In 2004, another torture taxi crashed in a field in Nicaragua with a ton of cocaine aboard. It had been identified by Britain and the European Parliament's temporary committee on the alleged use of European countries by the CIA for the transport and illegal detention of prisoners as a frequent visitor in 2004 and 2005 to British, Cypriot, Czech, German, Greek, Hungarian, Spanish and other European cities with its cargo of captives for secret imprisonment and torture in Iraq, Jordan and Azerbaijan.
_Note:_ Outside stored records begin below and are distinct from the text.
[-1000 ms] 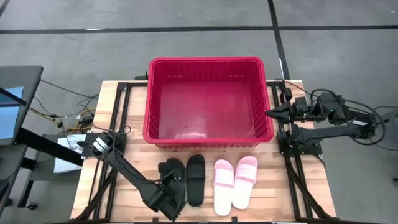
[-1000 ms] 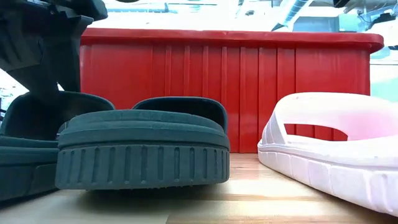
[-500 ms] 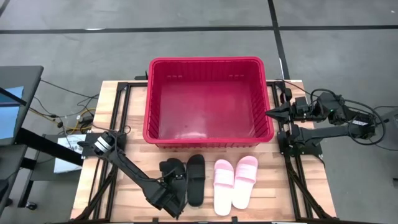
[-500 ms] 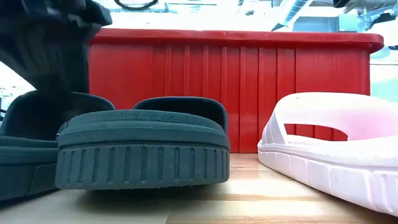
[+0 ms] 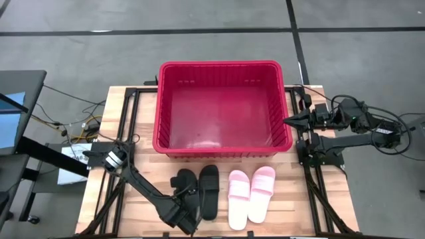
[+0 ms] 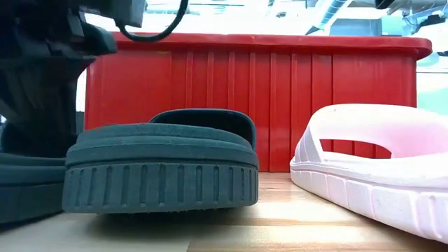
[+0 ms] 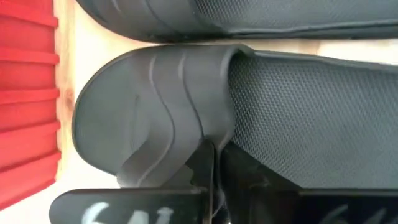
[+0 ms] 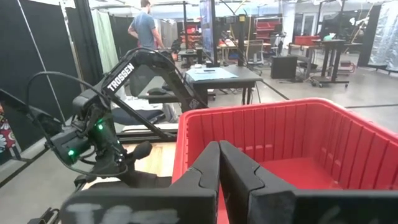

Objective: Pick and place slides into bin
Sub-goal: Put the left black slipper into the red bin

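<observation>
On the wooden desk (image 5: 136, 199) the red bin (image 5: 222, 149) sits toward twelve o'clock in the high view, holding none of the slides. All four slides lie in a row just at its six o'clock side: the black pair at seven o'clock, the pink pair (image 5: 251, 193) at five o'clock, close to each other.

The left pincer (image 5: 184, 194) is down on the outer black slide (image 5: 182, 181), the one farthest toward nine o'clock. In the left wrist view its fingers (image 7: 198, 163) are pressed together with the edge of that slide's strap (image 7: 161, 99) pinched between them, so the left pincer is clamped on the outer black slide. The inner black slide (image 5: 208, 192) lies just beside it, untouched; the low view shows its ribbed sole (image 6: 161, 183) flat on the desk, with the dark arm behind and beside it and a pink slide (image 6: 378, 171) across from it.

The right pincer (image 5: 287, 121) hovers at three o'clock, beside the bin's rim, its fingers (image 8: 205, 168) together and holding nothing.

A person (image 8: 144, 25) stands far off in the room in the right wrist view.
</observation>
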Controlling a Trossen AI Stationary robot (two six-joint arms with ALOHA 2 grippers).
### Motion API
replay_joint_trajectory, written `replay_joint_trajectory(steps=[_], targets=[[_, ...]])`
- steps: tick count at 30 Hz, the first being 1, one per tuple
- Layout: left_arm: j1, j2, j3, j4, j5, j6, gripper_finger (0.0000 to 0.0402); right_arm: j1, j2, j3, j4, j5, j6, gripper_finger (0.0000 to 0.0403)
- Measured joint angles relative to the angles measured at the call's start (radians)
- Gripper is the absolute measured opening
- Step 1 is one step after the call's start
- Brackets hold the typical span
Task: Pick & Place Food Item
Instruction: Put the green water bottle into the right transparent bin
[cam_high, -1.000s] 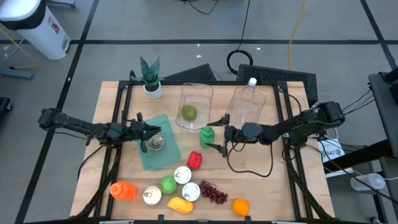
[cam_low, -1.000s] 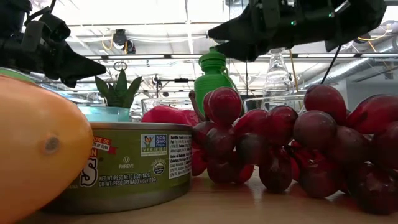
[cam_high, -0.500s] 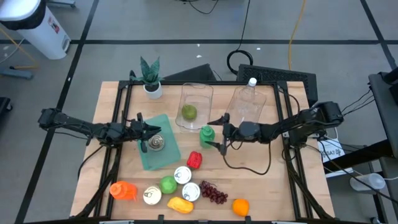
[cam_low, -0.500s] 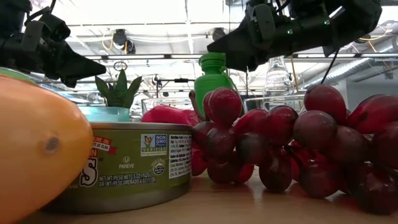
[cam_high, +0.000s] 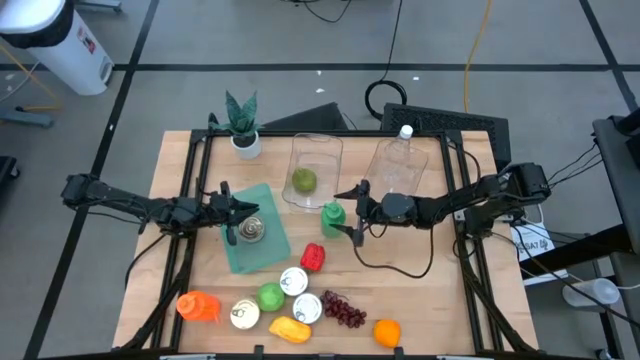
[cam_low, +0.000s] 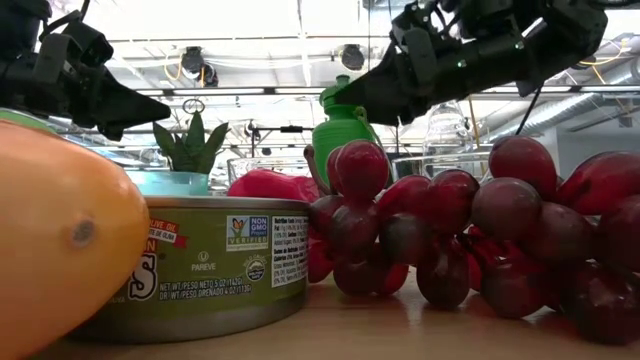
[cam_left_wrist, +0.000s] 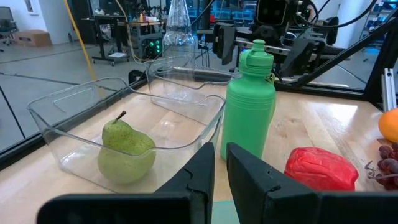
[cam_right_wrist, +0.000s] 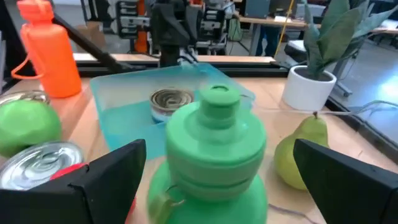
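Right end effector (cam_high: 347, 213) has slid in vs 1 s ago, fingers spread either side of green bottle (cam_high: 333, 217), not yet clamped; grab looks imminent. Bottle stands upright on tabletop (cam_high: 420, 290) beside pear tub (cam_high: 316, 170). Left end effector (cam_high: 238, 211) waits over teal tray (cam_high: 256, 245), fingers nearly together, empty.

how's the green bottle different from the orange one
The green bottle stands upright mid-table beside the clear bin; the orange bottle lies on its side at the table's near-left corner. The right gripper has its open fingers around the green bottle, while nothing is near the orange bottle. Both are the same capped plastic shape.
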Motion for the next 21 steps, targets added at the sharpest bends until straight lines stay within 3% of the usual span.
replay_joint_trajectory(steps=[21], targets=[[0.000, 0.000, 0.000, 0.000, -0.001, -0.001, 0.0049, -0.010, 0.002, 0.000, 0.025, -0.033, -0.015, 0.0395]])
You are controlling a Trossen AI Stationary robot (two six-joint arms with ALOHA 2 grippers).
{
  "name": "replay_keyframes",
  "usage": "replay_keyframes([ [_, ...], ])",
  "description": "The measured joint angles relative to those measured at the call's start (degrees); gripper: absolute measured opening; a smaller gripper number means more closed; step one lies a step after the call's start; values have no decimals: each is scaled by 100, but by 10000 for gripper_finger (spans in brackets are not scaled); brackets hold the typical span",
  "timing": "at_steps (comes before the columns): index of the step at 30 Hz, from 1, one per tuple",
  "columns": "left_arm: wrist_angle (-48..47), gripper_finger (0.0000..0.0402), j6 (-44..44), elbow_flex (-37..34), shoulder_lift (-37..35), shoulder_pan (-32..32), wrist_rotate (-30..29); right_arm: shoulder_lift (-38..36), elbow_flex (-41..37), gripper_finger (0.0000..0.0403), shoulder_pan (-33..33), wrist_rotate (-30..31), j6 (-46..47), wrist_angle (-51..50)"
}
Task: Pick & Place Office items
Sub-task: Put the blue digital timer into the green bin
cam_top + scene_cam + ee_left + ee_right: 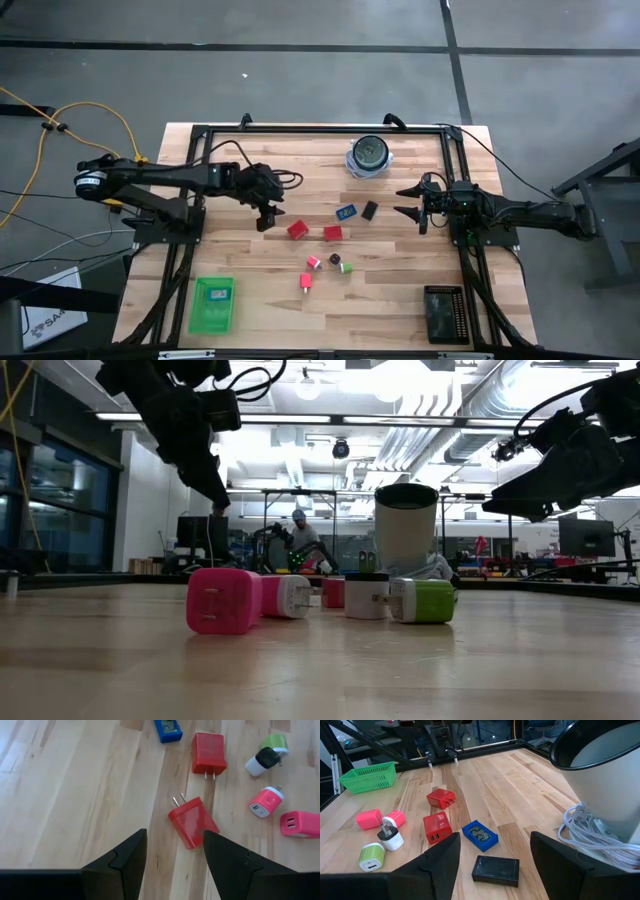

Given the circumstances, it is unremarkable that US strictures are being politely ignored. President Evo Morales of Bolivia – criticised by the US for defending Bolivians' practice of chewing coca leaves to assuage hunger and altitude sickness – wants to allow every Bolivian family around the city of Cochabamba to cultivate coca bushes for their own use. He also wants to export coca leaves to his country's neighbours. Mr Morales's authority, recently reinforced by winning a second presidential term in fair elections and by a strengthening of Bolivia's economy, has no need to worry about US criticism.

Venezuela and Bolivia have expelled US narcotics officers from their territory. At the end of last month, President Rafael Correa of Ecuador ended Washington's lease of a large air base on the Pacific from where US aircraft were engaged in the struggle against the region's increasingly powerful left.

This year should be the year that common sense vanquishes the mailed fist in an unwinnable war against an invisible enemy.